The World is Cold es el título del fragmento de Lav Diaz, el director filipino más importante actualmente que posee una forma extrema y tremendamente radical en cuanto a la duración de sus planos. Y precisamente en esta pequeña obra, de apenas diez minutos, se demuestra cuán importante es la duración del plano en su estilo. En The World is Cold se pierde la pulsión típica de los espacios de Diaz y se sustituye la continua evolución de sus planos fijos por un torrente de imágenes que no viven lo suficiente como para configurarse en sí mismas. Un niño compositor y un artista que se ha quedado en blanco serán el objeto del estudio sonoro del filipino. Las voces irán desacompasadas mientras los silencios intentarán llenar el espacio de la música pero, desgraciadamente, la ausencia del aspecto contemplativo que hace a las películas de Diaz tan admirables conlleva a la pérdida de emoción y al “acelerado” devenir de unos hechos que necesitaban fraguarse.
La última de las partes es una reinterpretación de la resurrección de Lázaro que comienza con un plano de una mujer desnuda, ensangrentada y sin vida. La influencia pictórica de Marcel Duchamp y su ‹Étant donnés› intercambia la mirada ‹voyeurista› por la complicidad romántica de una amante que intenta sacar a la chica del descampado en el que, supuestamente, ha sido violada y asesinada. La quietud del inicio que se correspondería con la quietud de la muerte se verá truncada para mostrar a la protagonista andando ante una cámara inestable hacia una audición en la que será incapaz de cantar debido al ‹shock› de encontrar a su amante en tales condiciones. Huirá del lugar para intentar, una vez más, sacar de ahí el cuerpo inerte de la chica para terminar cantándole su canción y consiguiendo así que, milagrosamente, resucite. Lady Lazaro, de Óscar Enríquez, concluye con el poder resucitador del sonido, representando el motivo principal de todos los fragmentos y el acto concreto de ver y oír.

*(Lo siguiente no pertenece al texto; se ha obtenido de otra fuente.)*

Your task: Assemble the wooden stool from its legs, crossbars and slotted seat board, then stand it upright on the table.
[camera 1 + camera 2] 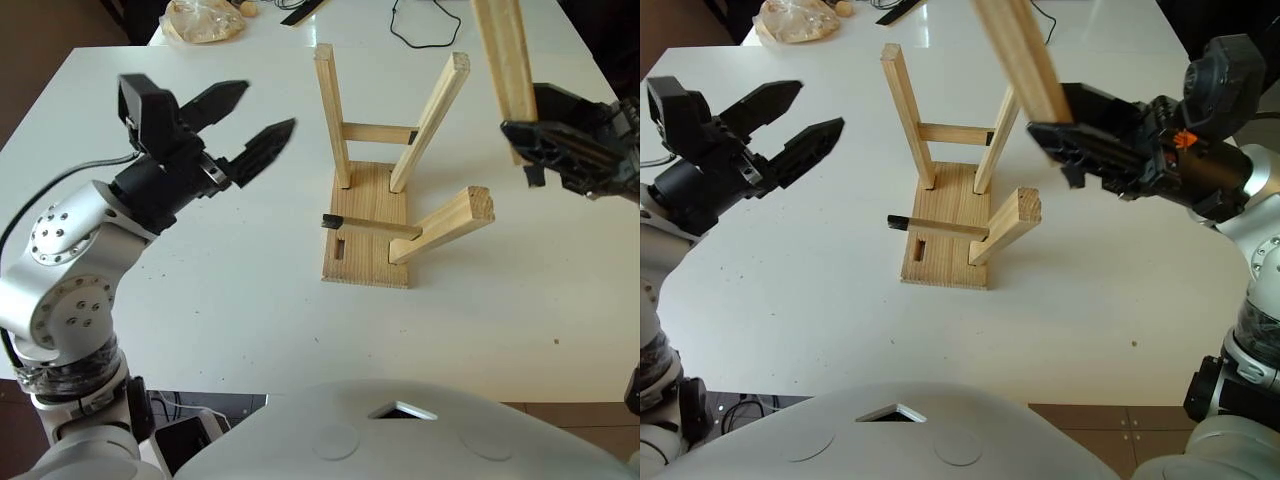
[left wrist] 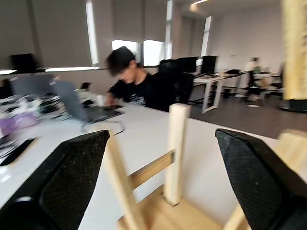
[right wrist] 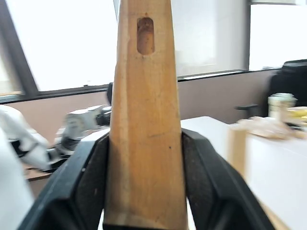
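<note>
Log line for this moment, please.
left claw open, empty | right claw shut on loose leg | seat board: two legs upright, third leg tilted

The wooden leg (image 1: pixel 1015 45) held in the right gripper (image 1: pixel 1052 112) leaves the head views through the top edge, so its upper end is cut off, and its lower part is partly covered by the black fingers (image 3: pixel 79 191). In the left wrist view the seat board (image 2: pixel 187 218) is cut by the bottom edge, and the upright leg (image 2: pixel 175 153) on it is blurred. The bag (image 1: pixel 205 20) far on the left is cut at the top edge, and the dark tip (image 1: pixel 332 222) of the near crossbar (image 1: pixel 380 228) is too small to tell what it is.
</note>
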`<state>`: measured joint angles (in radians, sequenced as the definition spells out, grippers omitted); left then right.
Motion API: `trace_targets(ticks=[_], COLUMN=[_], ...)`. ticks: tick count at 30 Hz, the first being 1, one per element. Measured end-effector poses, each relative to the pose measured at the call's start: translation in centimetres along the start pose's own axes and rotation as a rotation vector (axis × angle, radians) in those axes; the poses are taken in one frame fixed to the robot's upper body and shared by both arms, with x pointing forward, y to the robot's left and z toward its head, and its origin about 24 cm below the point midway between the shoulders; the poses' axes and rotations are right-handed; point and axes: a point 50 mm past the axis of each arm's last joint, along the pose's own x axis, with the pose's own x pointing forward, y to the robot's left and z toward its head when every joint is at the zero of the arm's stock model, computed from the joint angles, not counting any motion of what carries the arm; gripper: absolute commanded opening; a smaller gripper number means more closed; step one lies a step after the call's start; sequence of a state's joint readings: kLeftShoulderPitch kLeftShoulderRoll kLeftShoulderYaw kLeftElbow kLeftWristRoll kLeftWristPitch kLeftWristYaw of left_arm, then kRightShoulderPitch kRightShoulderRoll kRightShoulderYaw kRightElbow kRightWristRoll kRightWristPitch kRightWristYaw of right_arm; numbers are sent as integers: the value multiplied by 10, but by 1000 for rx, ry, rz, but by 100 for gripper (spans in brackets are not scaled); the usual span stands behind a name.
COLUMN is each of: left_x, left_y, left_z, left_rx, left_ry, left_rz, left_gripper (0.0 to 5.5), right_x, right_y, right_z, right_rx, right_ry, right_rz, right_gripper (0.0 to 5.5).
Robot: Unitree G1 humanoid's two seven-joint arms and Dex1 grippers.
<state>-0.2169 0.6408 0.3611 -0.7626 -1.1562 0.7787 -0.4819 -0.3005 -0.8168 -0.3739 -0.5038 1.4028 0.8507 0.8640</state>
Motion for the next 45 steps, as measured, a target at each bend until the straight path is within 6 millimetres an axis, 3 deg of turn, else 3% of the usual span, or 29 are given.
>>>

Liminal, en su conjunto, no es una genialidad. Es muy difícil que una película de encargo —pues el proyecto nace de una propuesta del FICUNAM—, una sugerencia a cuatro directores diferentes para que exploren un tema a partir del cine, consiga llegar a una estabilidad determinada. Como suele suceder en las películas de capítulos, existe una descompensación que tiende a priorizar unos trabajos sobre otros y esto puede verse en multitud de ejemplos, comenzando por Venice 70: Future Reloaded que cuenta con más de veinte cineastas. Pero, al igual que en Centro Histórico (Pedro Costa, Manoel de Oliveira, Víctor Erice & Aki Kaurismäki, 2012), la totalidad heterogénea de Liminal se convertirse en algo positivo. En el abordaje desde distintos puntos de vista de un mismo tema, la visión múltiple de lo real se manifiesta como una cascada de originalidad en el discurso.